GIVEN DATA
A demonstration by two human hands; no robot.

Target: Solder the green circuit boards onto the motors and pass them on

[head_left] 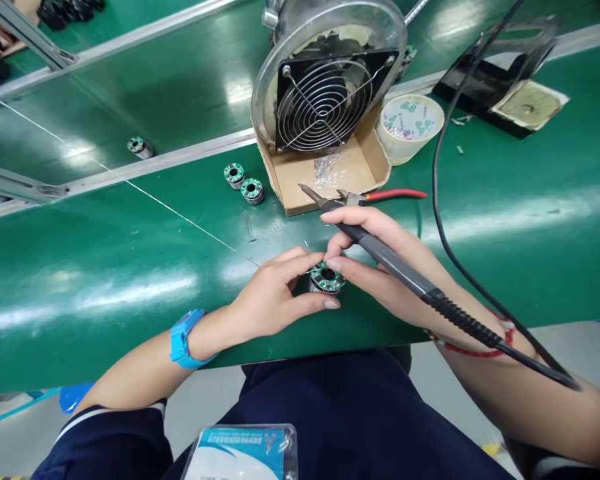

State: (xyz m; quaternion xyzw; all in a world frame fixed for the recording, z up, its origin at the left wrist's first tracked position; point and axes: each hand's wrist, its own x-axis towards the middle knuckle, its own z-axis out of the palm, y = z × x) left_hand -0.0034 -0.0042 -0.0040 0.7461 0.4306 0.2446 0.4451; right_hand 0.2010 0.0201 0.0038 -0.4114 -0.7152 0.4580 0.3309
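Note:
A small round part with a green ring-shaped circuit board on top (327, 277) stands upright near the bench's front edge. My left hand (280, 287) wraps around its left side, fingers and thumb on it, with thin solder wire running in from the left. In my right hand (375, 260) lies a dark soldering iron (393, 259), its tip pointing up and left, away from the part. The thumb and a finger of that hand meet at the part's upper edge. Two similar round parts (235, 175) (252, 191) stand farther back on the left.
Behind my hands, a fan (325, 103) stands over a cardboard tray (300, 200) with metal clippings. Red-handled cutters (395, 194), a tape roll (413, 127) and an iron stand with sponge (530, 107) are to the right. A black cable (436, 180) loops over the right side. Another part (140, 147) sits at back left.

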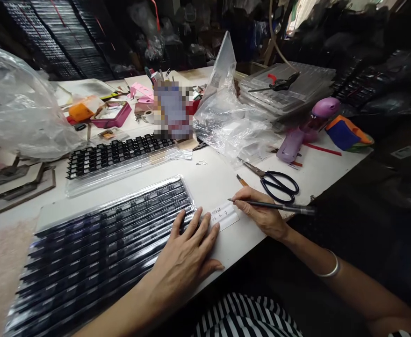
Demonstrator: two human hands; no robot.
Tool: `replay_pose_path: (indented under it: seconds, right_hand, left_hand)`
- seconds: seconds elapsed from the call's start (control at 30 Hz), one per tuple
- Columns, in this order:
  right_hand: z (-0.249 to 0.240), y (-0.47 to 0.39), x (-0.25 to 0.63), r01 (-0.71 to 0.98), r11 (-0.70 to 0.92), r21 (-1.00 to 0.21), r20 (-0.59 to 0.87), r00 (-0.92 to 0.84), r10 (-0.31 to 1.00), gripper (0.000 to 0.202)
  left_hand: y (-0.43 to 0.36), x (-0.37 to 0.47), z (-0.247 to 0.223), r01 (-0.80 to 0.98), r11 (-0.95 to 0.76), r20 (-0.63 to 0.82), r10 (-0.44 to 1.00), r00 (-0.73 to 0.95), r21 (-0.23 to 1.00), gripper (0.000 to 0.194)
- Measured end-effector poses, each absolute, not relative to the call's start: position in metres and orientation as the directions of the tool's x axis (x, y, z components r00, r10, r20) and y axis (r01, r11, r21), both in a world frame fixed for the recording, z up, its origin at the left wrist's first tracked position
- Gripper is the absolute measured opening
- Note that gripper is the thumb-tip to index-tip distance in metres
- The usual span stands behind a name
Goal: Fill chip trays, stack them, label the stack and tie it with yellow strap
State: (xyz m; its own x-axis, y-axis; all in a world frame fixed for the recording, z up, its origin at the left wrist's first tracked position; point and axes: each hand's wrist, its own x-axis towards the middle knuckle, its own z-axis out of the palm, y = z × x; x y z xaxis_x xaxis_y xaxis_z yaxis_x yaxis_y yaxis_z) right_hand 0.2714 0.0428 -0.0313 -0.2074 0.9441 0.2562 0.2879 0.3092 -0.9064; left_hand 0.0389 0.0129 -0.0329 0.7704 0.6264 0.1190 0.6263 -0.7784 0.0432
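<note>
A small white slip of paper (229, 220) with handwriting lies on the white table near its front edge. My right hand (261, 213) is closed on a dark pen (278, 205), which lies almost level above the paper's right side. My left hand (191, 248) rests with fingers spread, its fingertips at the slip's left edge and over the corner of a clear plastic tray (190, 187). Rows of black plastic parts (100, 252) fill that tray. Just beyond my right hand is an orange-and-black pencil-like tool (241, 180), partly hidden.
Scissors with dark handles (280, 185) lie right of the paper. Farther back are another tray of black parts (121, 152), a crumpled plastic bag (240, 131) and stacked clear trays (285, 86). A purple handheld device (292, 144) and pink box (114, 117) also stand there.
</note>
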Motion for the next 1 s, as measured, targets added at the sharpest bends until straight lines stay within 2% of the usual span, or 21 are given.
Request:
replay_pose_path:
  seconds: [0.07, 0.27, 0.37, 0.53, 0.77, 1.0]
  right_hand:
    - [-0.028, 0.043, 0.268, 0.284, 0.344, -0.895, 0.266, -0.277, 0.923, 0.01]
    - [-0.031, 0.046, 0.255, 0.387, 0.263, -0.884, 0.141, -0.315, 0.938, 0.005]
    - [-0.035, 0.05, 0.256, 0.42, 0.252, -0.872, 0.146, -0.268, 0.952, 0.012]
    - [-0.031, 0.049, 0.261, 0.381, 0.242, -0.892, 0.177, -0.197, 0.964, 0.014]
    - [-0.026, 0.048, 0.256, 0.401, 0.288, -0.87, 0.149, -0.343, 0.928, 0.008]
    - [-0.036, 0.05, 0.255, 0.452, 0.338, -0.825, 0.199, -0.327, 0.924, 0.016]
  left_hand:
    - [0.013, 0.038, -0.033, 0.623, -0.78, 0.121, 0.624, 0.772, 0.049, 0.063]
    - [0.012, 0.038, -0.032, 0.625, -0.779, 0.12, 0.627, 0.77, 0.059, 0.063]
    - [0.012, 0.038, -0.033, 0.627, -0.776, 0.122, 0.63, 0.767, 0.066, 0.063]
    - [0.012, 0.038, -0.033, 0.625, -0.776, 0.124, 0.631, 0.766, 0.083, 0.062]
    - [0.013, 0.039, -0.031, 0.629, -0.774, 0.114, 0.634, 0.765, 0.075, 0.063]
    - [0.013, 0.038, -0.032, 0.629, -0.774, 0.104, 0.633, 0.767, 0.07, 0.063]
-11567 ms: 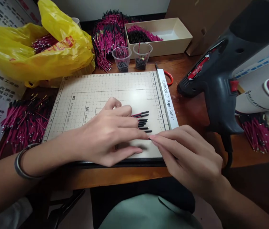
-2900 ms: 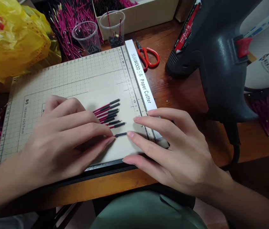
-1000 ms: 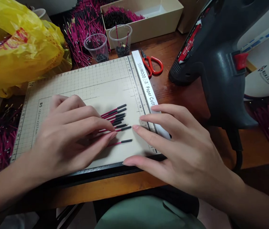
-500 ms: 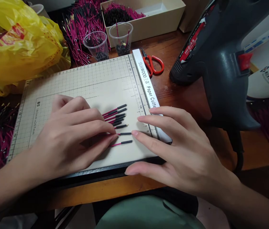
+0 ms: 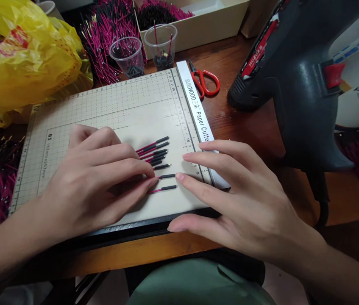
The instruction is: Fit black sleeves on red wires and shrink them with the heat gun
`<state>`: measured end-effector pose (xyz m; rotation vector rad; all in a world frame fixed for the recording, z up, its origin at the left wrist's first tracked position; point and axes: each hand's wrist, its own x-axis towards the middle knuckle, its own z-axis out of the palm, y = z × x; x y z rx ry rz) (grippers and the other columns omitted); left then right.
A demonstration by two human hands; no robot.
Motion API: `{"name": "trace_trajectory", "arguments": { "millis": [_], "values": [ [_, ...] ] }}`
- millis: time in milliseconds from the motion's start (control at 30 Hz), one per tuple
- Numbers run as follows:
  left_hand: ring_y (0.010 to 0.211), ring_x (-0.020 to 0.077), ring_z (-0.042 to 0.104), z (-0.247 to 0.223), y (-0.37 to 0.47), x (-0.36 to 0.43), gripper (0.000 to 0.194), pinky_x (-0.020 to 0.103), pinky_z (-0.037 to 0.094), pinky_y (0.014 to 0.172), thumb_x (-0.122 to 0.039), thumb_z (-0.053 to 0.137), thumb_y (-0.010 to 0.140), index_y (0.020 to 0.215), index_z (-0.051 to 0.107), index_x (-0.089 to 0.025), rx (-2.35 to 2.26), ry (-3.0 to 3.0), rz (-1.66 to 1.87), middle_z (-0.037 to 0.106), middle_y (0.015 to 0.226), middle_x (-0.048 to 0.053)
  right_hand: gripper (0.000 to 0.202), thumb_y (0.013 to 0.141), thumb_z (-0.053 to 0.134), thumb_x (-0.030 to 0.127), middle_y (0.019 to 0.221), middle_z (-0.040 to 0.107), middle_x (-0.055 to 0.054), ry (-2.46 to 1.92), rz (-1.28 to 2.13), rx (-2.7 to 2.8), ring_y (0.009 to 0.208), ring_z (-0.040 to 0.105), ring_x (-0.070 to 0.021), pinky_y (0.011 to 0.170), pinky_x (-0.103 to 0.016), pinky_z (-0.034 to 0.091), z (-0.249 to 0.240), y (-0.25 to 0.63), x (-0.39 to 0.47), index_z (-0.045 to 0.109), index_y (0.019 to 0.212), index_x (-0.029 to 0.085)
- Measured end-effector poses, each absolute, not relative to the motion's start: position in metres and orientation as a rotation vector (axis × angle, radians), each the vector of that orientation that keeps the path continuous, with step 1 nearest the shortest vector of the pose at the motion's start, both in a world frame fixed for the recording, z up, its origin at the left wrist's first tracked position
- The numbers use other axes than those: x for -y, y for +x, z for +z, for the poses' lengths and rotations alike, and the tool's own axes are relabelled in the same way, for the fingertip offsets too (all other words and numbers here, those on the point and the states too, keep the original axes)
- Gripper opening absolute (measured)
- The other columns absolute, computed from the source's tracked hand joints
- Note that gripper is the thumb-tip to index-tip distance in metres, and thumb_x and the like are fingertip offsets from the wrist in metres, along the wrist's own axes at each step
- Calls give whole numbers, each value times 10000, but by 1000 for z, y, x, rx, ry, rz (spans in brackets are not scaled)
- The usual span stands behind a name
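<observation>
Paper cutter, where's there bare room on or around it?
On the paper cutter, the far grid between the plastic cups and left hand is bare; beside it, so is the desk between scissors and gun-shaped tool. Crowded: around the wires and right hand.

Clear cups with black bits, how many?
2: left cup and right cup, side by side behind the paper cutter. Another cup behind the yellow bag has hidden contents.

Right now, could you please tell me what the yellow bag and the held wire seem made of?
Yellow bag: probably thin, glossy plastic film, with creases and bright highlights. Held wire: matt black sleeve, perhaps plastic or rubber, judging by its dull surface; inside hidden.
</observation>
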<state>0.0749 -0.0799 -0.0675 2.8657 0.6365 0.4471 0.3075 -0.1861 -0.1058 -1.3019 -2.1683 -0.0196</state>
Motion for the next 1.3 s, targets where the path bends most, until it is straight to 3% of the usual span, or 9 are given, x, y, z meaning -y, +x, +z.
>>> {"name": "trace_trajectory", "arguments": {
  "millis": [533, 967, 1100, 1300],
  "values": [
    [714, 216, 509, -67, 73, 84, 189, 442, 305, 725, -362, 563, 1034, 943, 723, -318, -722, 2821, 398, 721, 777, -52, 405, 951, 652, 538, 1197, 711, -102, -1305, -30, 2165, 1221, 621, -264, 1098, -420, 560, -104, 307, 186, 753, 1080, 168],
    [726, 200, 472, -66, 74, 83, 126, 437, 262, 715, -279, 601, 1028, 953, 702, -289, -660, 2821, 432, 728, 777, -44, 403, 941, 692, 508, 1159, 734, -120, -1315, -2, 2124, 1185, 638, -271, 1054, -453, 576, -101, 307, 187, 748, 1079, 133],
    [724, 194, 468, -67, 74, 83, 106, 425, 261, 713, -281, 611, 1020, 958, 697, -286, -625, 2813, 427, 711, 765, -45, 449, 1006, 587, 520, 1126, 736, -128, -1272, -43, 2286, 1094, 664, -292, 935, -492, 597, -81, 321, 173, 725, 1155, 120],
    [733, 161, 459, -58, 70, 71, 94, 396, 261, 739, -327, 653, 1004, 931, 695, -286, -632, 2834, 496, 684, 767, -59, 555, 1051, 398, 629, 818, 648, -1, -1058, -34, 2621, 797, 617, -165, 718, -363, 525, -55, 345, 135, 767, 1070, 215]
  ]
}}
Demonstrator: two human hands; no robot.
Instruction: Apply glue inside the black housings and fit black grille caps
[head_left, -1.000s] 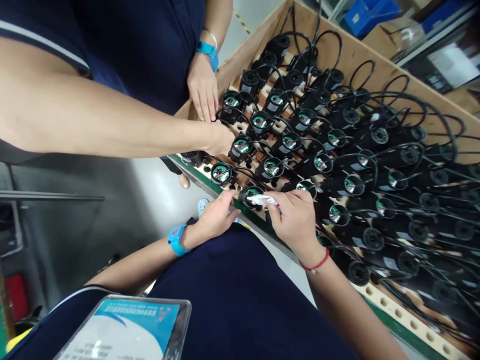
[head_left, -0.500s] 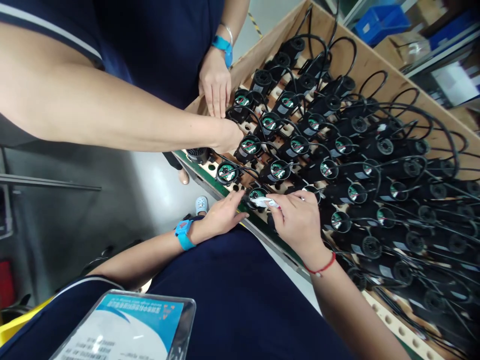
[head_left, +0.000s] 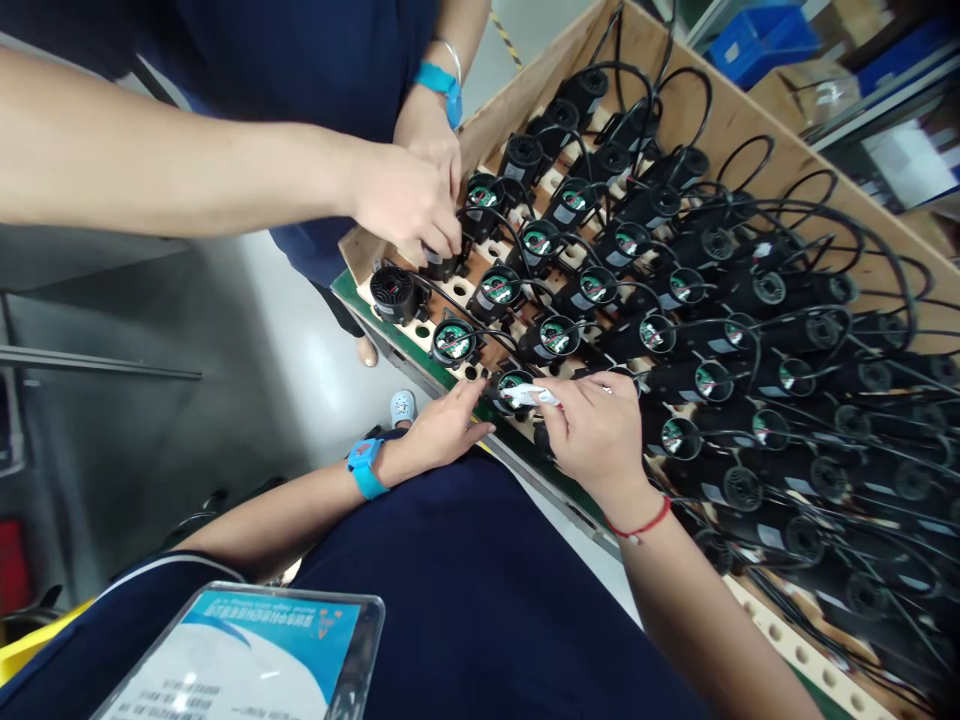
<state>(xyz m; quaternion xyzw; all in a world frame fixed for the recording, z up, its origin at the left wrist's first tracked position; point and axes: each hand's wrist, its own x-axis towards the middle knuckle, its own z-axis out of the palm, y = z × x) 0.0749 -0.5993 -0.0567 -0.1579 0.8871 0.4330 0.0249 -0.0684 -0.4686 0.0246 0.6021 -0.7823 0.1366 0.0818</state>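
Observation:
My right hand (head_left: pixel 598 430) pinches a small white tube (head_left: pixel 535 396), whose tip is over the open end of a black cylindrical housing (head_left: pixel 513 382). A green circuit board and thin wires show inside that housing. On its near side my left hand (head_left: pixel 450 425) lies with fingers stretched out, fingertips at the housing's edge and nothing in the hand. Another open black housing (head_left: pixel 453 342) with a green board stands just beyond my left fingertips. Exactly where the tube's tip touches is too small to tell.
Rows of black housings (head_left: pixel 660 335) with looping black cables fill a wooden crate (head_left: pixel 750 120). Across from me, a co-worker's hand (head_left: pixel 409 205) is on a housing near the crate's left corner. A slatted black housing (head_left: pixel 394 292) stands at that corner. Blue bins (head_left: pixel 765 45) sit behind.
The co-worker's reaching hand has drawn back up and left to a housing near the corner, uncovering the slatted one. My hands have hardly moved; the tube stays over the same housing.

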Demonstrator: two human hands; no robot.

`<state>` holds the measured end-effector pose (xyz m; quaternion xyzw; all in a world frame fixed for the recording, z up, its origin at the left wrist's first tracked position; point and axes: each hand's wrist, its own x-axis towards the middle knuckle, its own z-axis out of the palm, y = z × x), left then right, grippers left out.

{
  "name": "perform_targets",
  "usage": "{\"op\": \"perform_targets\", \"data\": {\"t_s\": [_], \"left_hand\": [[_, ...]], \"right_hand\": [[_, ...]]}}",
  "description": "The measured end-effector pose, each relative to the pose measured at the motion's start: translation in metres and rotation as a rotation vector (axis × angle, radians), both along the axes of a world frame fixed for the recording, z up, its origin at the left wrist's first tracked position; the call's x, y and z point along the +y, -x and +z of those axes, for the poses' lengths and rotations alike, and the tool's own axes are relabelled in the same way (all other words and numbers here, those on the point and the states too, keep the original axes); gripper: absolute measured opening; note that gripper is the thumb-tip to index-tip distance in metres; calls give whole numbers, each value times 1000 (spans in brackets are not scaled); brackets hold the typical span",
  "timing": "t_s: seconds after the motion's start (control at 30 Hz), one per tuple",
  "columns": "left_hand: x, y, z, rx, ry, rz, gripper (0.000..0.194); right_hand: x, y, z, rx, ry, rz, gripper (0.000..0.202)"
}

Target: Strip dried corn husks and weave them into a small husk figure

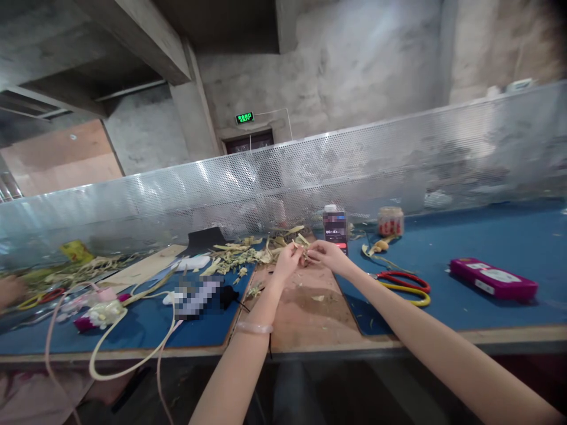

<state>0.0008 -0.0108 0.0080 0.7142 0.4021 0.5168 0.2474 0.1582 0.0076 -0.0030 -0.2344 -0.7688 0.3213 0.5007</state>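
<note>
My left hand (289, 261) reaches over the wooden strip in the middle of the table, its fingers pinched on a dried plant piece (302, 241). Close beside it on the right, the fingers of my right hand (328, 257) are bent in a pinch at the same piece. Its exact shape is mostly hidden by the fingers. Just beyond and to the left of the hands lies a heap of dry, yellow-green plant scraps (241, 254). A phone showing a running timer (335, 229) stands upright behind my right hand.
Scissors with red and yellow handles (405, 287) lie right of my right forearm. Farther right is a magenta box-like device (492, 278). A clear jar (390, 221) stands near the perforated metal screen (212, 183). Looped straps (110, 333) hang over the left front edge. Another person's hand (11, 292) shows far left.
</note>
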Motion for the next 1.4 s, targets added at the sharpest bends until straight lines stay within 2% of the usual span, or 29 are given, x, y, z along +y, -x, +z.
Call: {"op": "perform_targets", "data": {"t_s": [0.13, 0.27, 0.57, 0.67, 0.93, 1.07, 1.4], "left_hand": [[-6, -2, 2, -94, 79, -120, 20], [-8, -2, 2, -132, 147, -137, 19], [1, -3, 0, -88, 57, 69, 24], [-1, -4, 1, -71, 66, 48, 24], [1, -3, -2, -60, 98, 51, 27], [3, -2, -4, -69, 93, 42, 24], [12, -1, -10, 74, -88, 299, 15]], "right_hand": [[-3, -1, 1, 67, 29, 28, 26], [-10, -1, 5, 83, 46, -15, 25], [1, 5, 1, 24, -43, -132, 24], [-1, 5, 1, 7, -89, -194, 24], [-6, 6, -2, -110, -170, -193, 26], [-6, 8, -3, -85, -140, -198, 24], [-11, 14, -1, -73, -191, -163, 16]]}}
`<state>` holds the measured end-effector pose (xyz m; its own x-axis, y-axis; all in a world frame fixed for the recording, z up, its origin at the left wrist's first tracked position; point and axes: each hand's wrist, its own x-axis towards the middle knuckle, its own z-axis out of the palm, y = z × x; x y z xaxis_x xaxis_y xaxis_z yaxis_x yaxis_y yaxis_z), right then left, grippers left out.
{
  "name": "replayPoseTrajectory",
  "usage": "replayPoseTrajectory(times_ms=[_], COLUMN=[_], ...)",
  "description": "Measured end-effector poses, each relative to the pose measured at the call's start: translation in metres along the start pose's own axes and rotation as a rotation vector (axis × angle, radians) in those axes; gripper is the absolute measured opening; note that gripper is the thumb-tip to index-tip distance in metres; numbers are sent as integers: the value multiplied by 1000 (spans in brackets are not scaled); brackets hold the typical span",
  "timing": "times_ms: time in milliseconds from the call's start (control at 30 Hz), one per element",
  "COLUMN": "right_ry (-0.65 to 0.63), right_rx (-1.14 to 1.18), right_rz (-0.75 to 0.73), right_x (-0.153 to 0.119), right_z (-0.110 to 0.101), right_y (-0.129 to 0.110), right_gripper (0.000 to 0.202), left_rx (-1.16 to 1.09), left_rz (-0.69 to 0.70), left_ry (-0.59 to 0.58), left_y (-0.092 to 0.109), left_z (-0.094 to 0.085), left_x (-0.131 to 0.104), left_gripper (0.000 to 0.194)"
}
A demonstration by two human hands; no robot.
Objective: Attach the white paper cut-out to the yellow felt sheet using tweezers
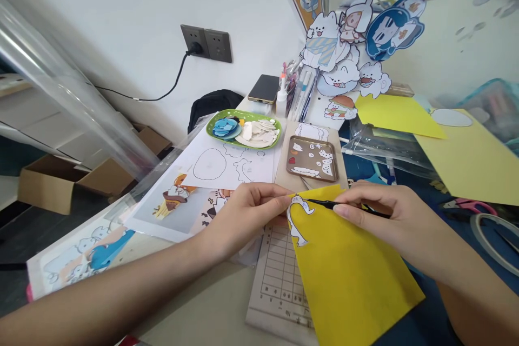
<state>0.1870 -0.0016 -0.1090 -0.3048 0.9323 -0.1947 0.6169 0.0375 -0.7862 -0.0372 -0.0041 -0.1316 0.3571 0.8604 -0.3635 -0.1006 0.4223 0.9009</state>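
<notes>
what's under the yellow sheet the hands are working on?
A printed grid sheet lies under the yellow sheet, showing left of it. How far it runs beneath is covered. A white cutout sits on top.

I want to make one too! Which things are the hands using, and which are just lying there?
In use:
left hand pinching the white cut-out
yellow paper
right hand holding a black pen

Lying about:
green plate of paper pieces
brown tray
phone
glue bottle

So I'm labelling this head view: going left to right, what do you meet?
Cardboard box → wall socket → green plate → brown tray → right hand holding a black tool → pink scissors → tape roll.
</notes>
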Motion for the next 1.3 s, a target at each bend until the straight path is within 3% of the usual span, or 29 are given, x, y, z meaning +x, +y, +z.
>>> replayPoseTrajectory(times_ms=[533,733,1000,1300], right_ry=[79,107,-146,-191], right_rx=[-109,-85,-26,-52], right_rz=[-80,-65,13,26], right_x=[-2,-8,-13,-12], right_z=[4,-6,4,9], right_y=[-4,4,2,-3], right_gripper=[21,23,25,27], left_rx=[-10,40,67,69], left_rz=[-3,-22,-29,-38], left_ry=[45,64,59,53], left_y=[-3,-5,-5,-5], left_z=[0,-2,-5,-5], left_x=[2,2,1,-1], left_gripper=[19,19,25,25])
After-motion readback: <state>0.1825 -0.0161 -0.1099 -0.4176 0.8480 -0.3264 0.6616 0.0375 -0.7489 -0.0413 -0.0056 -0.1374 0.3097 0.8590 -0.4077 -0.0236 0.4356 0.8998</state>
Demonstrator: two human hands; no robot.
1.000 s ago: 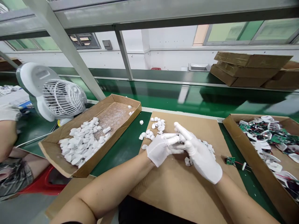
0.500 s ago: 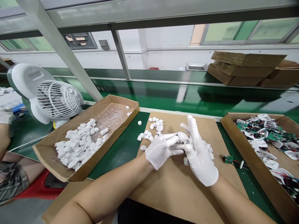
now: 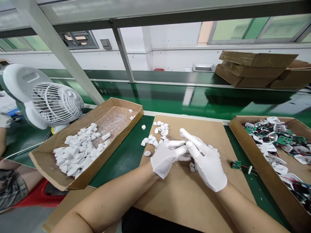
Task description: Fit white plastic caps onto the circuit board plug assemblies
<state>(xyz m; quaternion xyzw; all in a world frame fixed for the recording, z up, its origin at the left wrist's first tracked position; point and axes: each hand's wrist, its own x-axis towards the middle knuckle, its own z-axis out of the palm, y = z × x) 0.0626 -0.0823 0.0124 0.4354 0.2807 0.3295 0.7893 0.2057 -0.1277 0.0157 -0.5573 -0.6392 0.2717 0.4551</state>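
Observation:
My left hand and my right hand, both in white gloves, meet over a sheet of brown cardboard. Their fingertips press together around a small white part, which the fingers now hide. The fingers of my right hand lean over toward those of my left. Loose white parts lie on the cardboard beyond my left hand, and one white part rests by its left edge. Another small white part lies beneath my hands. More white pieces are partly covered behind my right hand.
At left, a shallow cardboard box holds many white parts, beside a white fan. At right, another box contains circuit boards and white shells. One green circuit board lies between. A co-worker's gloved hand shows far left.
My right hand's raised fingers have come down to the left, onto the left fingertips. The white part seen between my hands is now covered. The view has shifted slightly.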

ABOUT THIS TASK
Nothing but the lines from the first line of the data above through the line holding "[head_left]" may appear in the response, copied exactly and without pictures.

COMPLETED EXERCISE
A demonstration by two human hands; no robot.

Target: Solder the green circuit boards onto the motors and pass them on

[head_left] 

Nothing more belongs to the answer.